Guidance on Record Retention

Incision Indemnity
Surgeons - Medical Professionals -
4th February 2021
3 mins read

Storage, retention and access to confidential medical records is an ongoing activity for surgeons and doctors in private practice. It is not only a professional conduct requirement, but is also crucial to a defence in the event of a claim.

For independent surgeons and doctors who personally hold any records about a patient, even just a few notes and clinic letters, the minimum periods of retention set out in The Private and Voluntary Health Care (England) Regulations 2001 (Schedule 3) are:

  • For patients under 17 years of age at the date of the last treatment, retain until patient’s 25th birthday.
  • For patients aged 17 years of age at the date of the last treatment, retain until patient’s 26th birthday.
  • For patients who died before age 18 years of age, retain for eight years from the patient’s death.
  • For patients treated for a mental disorder, retain for 20 years from the last entry or eight years from the patient’s death.
  • All other cases, retain for eight years from the last entry in the patient records.
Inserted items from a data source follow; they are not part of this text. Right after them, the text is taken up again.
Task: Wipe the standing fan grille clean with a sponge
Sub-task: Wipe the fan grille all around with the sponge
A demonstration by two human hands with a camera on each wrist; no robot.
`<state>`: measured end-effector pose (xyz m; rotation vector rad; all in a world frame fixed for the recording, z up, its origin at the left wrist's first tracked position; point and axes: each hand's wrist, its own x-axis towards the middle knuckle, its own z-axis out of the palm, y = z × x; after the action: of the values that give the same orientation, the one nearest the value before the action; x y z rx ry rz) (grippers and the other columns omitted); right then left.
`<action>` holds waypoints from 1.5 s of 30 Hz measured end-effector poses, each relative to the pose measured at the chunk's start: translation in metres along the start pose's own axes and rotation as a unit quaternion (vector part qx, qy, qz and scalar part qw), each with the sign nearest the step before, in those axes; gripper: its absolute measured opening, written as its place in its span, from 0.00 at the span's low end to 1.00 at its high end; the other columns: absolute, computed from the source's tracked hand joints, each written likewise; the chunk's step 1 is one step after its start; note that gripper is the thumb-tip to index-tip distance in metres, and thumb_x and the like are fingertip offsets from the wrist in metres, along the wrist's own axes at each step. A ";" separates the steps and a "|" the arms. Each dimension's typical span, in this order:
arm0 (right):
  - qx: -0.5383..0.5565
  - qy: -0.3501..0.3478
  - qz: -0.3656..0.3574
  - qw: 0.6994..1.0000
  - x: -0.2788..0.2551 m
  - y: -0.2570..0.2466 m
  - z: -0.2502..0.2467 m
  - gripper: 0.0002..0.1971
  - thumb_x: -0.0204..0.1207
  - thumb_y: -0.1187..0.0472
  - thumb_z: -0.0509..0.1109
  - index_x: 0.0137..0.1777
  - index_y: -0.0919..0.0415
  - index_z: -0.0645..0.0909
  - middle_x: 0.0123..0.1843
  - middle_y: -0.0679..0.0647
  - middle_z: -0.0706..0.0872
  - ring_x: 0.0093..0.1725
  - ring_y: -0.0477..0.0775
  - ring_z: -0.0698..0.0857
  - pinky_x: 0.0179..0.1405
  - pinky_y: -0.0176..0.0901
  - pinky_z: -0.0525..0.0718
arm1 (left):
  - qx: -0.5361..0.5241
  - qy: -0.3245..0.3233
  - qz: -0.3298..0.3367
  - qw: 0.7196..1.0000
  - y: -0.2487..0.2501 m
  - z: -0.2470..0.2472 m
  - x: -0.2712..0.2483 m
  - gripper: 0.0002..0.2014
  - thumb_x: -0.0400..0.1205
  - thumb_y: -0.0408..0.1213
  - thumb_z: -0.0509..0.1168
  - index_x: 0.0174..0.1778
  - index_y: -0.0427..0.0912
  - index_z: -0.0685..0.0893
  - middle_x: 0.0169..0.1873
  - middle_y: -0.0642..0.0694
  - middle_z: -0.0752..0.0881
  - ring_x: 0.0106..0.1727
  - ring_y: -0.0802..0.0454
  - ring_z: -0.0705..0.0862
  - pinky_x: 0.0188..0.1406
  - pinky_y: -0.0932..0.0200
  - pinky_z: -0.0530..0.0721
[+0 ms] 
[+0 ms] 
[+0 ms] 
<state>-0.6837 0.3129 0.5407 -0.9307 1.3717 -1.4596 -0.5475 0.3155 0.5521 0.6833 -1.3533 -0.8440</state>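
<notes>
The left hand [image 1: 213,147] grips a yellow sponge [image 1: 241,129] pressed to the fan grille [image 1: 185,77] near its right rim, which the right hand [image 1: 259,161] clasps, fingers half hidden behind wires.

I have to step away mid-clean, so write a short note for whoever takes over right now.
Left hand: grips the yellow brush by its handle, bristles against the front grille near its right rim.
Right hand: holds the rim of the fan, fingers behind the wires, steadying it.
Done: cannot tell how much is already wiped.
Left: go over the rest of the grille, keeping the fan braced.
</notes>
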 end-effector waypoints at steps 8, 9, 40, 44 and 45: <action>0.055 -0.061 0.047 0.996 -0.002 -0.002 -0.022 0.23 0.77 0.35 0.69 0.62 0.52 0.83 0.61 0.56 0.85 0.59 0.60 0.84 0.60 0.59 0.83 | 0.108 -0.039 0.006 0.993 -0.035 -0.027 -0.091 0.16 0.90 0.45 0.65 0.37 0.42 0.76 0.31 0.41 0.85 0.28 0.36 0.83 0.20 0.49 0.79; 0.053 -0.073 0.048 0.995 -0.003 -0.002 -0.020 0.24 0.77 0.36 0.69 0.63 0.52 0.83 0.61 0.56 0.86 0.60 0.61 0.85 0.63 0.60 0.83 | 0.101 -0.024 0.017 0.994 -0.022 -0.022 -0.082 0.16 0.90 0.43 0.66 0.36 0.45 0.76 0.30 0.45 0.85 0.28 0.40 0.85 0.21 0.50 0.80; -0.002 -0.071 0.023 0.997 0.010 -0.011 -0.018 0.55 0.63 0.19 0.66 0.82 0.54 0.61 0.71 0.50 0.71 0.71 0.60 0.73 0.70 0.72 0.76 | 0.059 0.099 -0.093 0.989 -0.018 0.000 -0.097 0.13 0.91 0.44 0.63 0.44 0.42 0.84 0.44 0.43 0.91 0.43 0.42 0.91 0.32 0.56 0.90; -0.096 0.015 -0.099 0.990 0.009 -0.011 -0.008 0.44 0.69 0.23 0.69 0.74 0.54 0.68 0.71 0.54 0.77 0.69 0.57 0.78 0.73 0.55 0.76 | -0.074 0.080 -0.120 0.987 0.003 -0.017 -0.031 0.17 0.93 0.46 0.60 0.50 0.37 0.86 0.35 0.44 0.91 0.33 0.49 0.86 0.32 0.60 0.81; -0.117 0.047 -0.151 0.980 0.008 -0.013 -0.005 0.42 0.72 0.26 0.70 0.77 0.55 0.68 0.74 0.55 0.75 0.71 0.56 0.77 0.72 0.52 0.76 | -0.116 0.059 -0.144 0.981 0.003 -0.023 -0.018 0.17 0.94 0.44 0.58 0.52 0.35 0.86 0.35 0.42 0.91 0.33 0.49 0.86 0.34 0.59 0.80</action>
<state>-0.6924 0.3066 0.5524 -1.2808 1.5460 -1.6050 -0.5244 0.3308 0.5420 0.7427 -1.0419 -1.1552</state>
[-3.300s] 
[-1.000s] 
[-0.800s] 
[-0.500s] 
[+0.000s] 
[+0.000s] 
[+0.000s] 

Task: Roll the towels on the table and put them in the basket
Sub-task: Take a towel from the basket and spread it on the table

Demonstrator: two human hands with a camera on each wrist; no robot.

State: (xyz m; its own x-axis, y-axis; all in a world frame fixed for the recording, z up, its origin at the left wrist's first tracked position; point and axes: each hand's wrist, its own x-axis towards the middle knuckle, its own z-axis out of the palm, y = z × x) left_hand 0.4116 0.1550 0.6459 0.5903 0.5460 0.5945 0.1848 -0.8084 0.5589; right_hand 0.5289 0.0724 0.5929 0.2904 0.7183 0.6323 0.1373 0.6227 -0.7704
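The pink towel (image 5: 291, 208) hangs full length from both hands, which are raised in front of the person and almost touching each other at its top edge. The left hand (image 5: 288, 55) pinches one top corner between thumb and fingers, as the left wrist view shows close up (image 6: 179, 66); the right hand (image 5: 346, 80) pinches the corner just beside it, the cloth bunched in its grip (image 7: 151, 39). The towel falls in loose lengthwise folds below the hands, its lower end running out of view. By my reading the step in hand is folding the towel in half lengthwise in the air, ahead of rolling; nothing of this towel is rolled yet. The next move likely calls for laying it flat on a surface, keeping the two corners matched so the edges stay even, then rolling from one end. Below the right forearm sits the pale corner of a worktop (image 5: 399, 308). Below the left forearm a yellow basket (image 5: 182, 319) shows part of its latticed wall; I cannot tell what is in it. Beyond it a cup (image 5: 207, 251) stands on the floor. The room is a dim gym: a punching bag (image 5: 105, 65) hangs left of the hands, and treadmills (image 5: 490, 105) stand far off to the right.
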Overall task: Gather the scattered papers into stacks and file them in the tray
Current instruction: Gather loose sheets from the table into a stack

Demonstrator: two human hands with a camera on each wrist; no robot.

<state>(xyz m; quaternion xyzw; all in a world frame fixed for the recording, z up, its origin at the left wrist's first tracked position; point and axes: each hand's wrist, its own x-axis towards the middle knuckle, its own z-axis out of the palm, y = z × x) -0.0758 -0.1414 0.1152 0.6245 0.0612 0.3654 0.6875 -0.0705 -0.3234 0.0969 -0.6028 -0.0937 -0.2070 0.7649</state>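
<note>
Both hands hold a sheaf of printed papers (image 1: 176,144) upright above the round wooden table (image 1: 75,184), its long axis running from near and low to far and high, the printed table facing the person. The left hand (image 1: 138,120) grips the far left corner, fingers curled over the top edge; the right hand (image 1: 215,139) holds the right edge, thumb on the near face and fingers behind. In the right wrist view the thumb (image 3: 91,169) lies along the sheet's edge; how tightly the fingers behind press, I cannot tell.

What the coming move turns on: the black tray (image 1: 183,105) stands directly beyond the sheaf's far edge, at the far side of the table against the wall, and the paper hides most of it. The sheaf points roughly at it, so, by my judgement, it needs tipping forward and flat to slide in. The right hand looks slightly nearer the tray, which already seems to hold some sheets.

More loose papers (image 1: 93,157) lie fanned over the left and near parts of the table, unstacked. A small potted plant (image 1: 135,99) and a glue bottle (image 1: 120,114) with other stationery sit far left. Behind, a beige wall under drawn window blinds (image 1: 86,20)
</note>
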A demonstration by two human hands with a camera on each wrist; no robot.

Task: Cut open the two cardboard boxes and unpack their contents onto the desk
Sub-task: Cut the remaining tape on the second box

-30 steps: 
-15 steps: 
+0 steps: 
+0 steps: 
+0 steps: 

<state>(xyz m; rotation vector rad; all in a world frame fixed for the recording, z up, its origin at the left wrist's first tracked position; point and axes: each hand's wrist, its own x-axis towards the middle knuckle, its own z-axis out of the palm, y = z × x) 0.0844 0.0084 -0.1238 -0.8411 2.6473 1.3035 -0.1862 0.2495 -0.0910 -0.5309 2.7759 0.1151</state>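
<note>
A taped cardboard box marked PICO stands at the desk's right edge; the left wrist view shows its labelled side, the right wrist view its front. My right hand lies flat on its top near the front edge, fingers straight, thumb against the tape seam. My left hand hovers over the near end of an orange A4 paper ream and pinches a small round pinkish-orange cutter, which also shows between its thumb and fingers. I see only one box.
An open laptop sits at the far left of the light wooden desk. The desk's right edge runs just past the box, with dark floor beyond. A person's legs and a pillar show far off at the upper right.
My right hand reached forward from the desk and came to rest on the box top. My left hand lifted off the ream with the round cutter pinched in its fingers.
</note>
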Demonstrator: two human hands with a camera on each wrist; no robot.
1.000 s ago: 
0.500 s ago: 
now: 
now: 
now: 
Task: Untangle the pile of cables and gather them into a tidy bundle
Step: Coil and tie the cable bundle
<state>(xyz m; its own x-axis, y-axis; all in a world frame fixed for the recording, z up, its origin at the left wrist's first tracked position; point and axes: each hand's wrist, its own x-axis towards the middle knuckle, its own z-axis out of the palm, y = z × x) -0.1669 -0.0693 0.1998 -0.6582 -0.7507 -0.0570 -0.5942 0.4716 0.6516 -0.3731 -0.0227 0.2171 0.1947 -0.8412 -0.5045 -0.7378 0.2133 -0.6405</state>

These are minimum periods. In certain situations, it may be sensible for an independent surgeon or doctor to retain records for longer, for example if it is foreseeable that they might be needed for long-term clinical reasons. From a legal perspective, the records may be needed to defend a claim, so consider when the patient’s ability to bring a claim expires. The patient usually has three years to bring a claim starting from the date of injury or the date of knowledge of it (usually both dates are close to each other). But there are exceptions, and the court has a discretion to extend the period.  Also, the ‘date of knowledge’ can in some cases be many years after the index surgery. Joint replacements in orthopaedics can be an example, where any error may only come to light if the joint fails early.  Individual surgeons and doctors should consider whether their practice involves the risk of ‘latent’ errors that may take years to come to light. If so it might be prudent to consider retaining records for longer.

Retaining records forever is not possible. A GDPR principle is ‘data minimisation’, so you should not keep the data for longer than necessary.

There is no prescribed method for storage of medical records by independent surgeons and doctors.  Storage of hard copy or electronic records each have their own logistical, security and cost implications. Independent surgeons and doctors should consider the following:

  • How and when you create records as well as who is responsible for transferring these to the relevant file or storage location.
  • Security of the records, short and long term.
  • Ease of access, short and long term, and avoiding getting ‘locked out’.
  • Plans for destruction or deletion of the records once the relevant retention period has expired.

Finally, consider your insurance. If you have any concerns that medical records have been lost, destroyed prematurely or stolen, then immediately contact your medical indemnity provider for guidance. You may need specialist advice, particularly where a data loss requires a report to the ICO, and you may also need to notify your insurers to protect your position. Incision members have access to a medico-legal helpline staffed by specialists who can assist with any necessary notification to insurers as well as ensuring that they get specialist assistance to deal with the incident.